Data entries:
━━━━━━
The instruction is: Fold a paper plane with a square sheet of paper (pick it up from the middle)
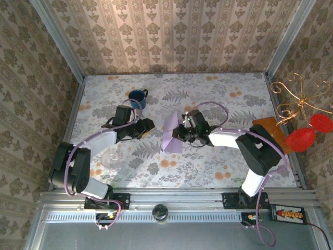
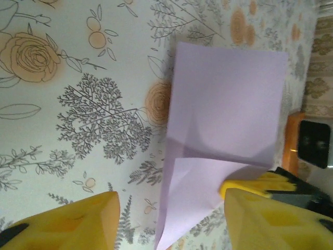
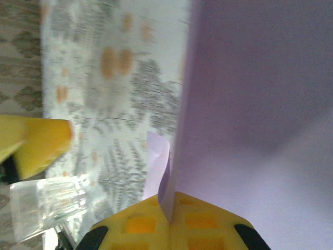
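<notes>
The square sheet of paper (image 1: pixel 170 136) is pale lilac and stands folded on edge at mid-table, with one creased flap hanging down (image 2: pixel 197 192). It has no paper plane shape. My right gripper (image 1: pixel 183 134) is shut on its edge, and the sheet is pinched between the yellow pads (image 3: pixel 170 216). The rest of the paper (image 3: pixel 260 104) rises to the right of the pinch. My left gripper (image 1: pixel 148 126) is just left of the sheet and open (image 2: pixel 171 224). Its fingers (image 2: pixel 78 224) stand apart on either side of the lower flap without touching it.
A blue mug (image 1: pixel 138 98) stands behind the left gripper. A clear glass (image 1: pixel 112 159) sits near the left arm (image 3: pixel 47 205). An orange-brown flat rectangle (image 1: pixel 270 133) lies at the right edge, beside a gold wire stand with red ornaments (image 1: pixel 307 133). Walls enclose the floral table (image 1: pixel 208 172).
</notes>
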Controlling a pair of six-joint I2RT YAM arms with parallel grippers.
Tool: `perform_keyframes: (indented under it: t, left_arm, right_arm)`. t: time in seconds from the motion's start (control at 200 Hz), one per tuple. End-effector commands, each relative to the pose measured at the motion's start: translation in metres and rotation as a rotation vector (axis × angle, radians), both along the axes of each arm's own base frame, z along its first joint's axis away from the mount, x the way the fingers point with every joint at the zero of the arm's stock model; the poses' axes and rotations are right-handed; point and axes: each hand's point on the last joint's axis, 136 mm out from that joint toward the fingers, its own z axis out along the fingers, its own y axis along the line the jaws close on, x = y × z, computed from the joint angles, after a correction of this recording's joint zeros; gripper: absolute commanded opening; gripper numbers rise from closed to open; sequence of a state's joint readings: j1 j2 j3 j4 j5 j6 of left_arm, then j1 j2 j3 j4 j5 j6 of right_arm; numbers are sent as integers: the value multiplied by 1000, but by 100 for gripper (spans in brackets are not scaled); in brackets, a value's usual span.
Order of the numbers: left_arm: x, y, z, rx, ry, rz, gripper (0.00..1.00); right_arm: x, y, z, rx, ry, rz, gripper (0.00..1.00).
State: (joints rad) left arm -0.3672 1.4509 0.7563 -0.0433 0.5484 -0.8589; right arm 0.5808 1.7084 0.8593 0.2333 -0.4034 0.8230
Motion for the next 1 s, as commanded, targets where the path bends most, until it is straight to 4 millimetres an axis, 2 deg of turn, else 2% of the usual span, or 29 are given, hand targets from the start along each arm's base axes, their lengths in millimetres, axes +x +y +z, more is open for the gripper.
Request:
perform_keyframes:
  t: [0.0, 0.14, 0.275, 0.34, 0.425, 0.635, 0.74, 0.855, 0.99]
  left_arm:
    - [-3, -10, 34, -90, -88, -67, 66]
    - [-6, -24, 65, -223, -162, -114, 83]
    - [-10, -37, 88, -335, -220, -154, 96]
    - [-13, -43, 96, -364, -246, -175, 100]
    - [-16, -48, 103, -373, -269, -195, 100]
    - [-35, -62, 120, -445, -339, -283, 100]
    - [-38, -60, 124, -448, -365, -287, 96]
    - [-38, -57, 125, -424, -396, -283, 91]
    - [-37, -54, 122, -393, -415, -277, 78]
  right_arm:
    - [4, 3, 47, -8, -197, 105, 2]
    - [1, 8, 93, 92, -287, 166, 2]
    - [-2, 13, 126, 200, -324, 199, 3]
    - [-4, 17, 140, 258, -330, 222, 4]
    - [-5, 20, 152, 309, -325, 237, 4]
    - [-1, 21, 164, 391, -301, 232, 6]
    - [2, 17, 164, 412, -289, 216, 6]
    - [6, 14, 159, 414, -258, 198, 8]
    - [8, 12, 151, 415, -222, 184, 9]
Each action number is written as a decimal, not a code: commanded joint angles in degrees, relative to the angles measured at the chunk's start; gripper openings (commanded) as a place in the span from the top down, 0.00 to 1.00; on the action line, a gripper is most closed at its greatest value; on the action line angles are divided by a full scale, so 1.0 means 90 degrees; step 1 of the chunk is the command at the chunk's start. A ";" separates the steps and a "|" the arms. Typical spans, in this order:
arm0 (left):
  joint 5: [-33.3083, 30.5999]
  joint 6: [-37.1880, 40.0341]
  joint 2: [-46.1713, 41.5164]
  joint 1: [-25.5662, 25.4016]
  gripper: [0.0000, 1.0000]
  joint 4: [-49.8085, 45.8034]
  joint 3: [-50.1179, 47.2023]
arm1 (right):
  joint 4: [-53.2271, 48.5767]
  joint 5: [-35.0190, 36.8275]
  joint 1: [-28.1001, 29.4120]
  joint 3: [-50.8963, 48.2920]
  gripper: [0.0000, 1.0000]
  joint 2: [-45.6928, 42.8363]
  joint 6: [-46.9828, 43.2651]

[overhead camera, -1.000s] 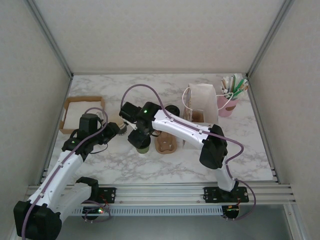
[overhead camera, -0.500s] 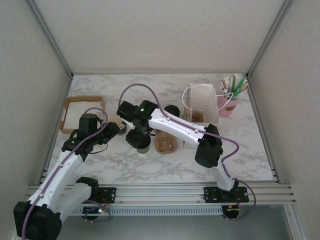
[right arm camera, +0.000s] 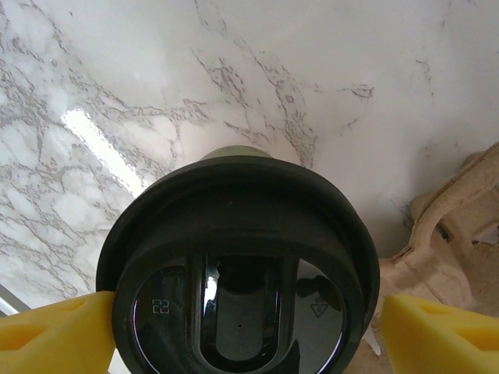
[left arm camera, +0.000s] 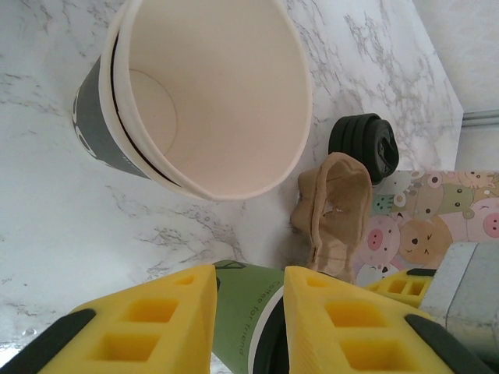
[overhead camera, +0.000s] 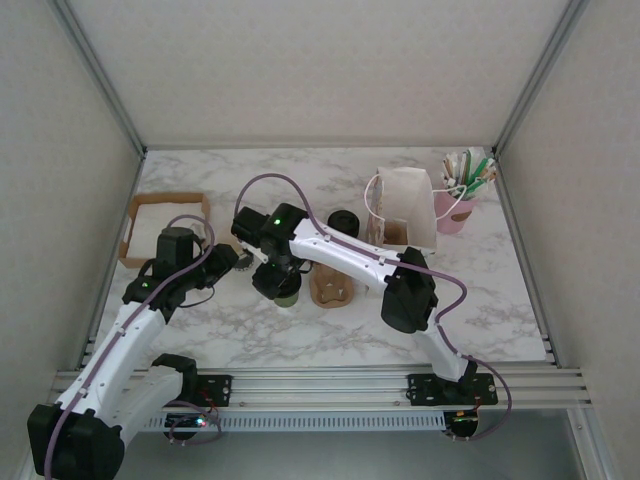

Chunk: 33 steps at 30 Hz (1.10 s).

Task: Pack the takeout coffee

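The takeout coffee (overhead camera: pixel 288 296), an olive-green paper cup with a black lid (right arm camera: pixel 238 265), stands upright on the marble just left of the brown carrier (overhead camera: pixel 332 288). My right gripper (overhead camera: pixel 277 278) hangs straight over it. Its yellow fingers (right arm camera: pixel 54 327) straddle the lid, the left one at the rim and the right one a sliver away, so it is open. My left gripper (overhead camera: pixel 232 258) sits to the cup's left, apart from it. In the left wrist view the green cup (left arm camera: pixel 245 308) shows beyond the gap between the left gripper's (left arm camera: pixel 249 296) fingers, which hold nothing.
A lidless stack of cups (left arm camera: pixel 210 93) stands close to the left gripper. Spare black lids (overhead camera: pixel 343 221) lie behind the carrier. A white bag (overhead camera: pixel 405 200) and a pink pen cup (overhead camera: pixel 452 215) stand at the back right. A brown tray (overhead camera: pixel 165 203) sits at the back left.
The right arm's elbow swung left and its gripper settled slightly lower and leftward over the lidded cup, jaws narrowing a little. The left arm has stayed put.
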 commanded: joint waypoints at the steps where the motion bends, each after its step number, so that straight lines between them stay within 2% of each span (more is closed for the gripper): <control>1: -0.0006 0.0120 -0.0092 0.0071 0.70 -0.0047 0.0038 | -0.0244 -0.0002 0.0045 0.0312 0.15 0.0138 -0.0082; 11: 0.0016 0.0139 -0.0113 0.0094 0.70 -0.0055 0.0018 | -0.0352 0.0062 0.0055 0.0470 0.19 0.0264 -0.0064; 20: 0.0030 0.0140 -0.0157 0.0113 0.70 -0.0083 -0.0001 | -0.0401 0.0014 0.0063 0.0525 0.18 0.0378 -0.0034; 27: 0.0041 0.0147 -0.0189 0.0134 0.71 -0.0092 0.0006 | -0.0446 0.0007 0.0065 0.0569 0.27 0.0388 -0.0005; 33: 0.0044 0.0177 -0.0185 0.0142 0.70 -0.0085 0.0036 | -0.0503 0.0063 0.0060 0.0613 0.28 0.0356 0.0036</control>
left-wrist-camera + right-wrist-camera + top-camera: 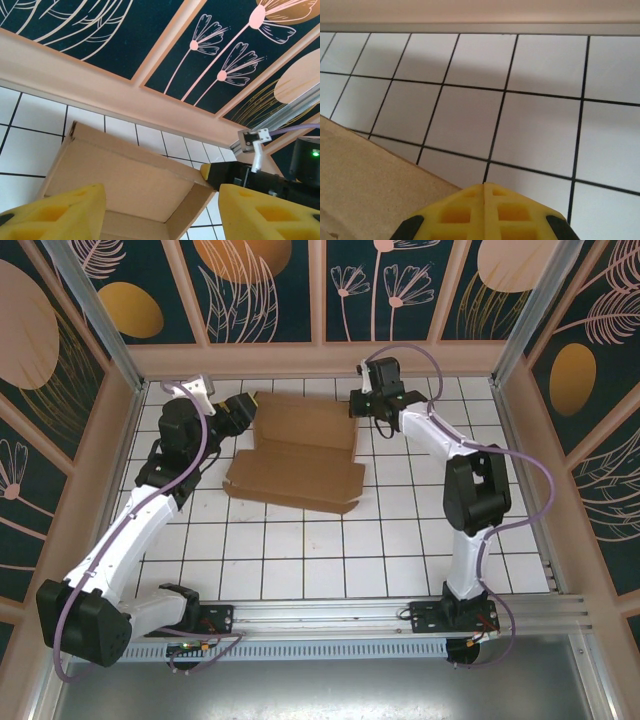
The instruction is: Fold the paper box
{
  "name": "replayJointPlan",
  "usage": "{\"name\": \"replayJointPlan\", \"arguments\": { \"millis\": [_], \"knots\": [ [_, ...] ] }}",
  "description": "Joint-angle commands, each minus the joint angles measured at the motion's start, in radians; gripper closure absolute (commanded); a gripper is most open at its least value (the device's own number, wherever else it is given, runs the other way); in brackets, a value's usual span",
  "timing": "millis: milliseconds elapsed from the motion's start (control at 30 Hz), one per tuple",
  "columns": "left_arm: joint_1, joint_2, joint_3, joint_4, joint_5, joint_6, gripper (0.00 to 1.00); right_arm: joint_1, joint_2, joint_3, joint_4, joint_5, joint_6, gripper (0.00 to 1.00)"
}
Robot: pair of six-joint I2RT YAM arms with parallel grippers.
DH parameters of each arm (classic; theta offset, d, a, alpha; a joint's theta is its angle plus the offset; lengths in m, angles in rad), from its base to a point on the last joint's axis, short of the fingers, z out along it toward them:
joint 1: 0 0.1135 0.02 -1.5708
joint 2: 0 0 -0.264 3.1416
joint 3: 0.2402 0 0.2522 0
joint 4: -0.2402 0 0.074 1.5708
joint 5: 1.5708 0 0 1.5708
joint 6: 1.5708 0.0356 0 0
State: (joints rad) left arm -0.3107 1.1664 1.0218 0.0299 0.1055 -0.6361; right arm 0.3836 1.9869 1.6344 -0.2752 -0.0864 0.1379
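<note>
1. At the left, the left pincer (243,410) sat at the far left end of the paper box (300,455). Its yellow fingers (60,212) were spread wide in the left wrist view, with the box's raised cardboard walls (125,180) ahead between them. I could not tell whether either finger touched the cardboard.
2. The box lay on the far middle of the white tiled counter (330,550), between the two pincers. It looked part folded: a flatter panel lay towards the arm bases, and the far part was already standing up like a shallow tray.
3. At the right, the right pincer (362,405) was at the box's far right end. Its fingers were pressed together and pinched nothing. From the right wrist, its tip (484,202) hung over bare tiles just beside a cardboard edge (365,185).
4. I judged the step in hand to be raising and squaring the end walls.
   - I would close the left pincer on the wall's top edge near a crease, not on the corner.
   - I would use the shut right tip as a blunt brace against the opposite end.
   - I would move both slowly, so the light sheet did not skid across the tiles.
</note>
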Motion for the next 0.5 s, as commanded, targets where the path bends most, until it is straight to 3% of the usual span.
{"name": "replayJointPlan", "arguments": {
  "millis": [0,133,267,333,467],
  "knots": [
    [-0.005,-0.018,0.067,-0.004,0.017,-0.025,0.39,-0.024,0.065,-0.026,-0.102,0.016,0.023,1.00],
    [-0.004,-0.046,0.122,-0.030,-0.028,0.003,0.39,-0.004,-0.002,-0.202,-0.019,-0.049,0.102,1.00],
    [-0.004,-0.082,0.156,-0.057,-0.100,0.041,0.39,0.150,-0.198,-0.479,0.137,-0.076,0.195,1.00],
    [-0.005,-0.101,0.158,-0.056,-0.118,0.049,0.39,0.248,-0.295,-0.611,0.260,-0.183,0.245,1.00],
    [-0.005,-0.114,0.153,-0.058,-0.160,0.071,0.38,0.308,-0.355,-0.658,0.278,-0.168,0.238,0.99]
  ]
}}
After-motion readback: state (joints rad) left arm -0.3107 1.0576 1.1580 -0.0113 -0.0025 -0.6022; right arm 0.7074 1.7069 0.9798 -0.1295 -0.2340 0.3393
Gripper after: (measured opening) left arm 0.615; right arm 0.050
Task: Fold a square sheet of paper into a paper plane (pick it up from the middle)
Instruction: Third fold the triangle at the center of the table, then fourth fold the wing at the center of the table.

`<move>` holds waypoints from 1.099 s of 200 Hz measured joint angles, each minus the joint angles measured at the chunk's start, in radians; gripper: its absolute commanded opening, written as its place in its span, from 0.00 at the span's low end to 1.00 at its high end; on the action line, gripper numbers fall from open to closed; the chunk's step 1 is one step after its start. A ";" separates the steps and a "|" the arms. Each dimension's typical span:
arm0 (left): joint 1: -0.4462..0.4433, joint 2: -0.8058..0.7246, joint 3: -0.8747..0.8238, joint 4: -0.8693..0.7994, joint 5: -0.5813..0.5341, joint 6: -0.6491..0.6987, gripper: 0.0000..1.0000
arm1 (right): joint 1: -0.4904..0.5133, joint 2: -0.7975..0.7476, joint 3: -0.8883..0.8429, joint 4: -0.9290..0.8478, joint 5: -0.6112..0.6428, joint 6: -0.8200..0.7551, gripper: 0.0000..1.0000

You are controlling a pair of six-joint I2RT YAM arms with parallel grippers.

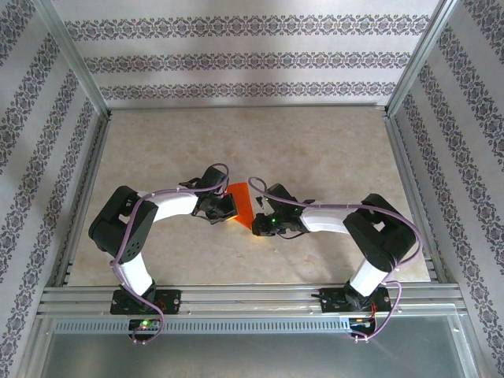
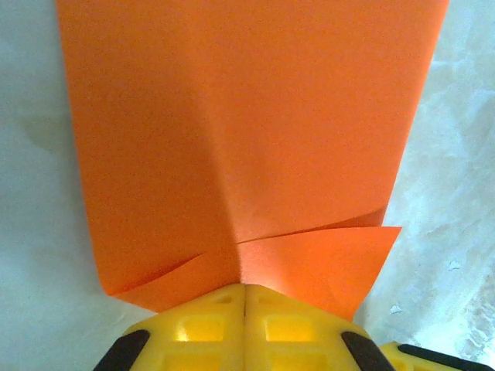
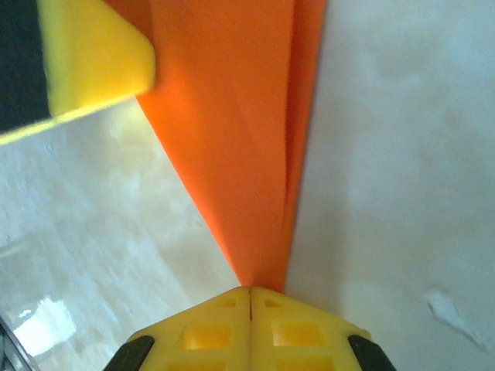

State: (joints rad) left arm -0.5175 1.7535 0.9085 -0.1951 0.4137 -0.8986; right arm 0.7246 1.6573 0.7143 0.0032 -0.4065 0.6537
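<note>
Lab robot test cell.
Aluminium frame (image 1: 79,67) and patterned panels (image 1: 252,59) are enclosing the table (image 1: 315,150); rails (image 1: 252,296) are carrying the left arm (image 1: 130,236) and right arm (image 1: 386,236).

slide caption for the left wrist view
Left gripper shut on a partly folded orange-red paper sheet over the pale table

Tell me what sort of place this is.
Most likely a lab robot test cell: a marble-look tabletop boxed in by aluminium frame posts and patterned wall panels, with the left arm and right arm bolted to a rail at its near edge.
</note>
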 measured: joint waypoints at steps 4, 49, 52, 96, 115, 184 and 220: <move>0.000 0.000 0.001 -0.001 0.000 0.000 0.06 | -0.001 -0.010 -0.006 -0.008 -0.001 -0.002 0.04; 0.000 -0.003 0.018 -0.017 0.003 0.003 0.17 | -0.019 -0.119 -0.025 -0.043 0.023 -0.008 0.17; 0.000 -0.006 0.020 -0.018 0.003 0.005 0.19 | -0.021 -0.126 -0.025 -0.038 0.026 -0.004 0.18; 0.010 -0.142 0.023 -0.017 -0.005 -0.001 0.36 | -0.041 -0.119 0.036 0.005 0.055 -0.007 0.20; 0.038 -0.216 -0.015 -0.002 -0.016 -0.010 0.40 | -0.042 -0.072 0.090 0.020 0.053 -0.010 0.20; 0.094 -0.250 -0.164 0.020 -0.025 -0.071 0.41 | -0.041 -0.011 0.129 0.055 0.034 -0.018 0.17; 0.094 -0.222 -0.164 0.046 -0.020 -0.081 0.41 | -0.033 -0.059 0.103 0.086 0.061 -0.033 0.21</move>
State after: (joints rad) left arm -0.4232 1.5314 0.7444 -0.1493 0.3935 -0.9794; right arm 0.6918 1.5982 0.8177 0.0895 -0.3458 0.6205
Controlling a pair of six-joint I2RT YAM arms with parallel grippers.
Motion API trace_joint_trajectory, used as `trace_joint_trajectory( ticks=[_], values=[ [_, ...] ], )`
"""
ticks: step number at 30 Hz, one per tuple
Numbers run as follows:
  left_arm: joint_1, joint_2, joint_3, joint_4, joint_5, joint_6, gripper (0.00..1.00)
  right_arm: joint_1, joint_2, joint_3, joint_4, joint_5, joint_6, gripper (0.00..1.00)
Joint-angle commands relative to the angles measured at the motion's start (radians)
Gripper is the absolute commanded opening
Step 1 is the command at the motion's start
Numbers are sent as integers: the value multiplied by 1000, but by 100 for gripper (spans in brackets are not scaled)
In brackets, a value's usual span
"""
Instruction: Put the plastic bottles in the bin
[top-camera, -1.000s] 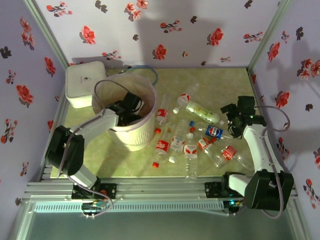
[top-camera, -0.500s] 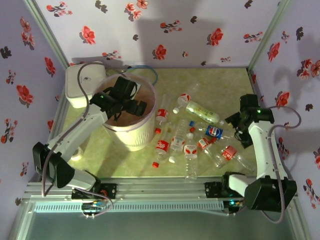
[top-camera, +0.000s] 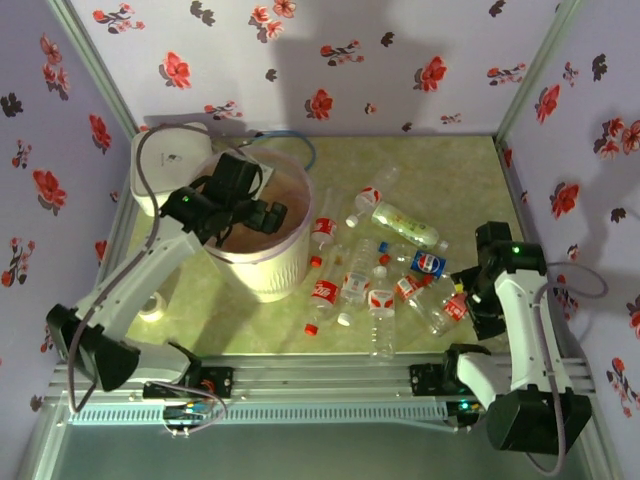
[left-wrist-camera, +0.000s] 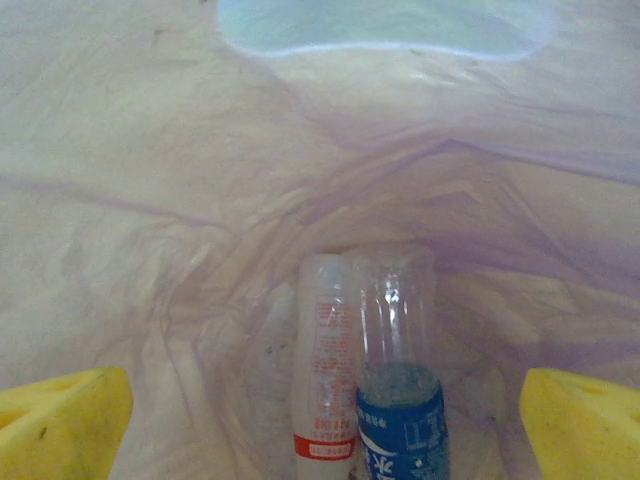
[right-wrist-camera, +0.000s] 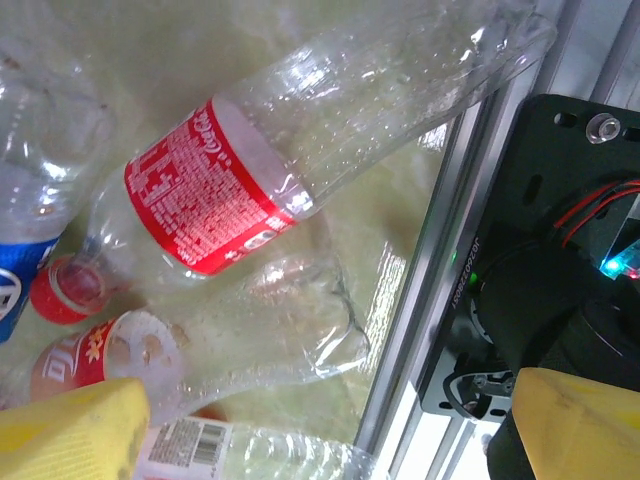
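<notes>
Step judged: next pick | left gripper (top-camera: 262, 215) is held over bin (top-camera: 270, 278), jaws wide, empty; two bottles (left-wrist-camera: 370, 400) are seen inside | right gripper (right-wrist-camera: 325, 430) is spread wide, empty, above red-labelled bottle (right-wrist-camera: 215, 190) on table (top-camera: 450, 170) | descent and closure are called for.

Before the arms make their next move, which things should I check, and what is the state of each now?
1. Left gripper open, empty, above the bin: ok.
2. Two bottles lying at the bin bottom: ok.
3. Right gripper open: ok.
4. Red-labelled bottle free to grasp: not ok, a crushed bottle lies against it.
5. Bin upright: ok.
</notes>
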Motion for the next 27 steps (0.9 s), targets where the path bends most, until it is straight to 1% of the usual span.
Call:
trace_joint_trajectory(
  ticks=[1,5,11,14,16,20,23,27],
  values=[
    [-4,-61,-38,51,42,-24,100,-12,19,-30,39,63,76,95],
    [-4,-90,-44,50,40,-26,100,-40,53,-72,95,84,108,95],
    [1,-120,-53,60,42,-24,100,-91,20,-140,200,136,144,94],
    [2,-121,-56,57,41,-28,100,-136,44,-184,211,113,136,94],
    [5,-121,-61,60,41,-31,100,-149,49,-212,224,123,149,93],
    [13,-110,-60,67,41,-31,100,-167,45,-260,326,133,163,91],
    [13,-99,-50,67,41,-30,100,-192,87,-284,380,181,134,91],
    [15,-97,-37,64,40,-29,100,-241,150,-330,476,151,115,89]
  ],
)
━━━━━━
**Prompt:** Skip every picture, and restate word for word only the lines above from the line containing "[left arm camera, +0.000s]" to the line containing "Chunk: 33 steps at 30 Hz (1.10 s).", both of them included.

**Written solution:**
[left arm camera, +0.000s] 
[overhead camera, +0.000s] 

Chunk: 33 steps at 30 Hz (1.10 s).

The exercise was answered in full.